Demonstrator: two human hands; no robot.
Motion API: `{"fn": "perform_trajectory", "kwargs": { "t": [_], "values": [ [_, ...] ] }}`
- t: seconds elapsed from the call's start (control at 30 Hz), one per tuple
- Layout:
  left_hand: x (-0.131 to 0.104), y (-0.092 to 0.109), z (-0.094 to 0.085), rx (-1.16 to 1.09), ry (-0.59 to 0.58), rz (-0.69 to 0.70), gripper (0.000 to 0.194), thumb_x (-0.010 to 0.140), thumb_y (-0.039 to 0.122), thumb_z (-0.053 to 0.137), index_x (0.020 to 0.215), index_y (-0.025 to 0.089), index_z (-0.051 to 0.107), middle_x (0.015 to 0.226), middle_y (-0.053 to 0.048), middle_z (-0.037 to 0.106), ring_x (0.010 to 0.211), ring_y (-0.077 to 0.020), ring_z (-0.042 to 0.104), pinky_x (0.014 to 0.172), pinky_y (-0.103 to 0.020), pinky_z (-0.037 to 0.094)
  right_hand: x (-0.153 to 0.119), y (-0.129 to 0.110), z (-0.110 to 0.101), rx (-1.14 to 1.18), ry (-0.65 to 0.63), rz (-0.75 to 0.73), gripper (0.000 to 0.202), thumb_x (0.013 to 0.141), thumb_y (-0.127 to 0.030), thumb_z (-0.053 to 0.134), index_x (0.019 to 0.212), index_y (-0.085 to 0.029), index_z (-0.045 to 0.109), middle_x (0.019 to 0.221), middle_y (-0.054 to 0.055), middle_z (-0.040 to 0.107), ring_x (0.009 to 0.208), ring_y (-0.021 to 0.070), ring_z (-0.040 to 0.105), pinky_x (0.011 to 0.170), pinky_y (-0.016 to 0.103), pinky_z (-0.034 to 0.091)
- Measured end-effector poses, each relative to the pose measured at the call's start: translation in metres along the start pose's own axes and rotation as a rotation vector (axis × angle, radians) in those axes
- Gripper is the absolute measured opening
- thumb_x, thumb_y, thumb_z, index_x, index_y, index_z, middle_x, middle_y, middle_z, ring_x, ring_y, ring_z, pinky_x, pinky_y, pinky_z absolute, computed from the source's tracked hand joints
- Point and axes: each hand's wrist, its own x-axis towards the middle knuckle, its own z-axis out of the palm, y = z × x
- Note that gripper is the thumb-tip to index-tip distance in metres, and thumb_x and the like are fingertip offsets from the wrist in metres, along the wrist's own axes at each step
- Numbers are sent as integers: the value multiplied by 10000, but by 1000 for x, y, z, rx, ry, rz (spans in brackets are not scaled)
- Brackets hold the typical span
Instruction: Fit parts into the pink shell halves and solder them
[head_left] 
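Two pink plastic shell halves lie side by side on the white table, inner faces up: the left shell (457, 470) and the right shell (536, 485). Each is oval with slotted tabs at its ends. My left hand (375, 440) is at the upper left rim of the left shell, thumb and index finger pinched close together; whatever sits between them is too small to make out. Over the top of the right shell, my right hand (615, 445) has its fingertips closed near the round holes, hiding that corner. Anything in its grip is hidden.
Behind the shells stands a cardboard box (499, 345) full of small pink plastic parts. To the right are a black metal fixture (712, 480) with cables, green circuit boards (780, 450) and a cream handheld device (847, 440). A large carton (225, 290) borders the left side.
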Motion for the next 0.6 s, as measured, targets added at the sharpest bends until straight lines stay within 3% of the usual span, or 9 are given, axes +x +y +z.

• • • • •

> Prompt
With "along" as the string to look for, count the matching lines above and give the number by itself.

> Response to the task
2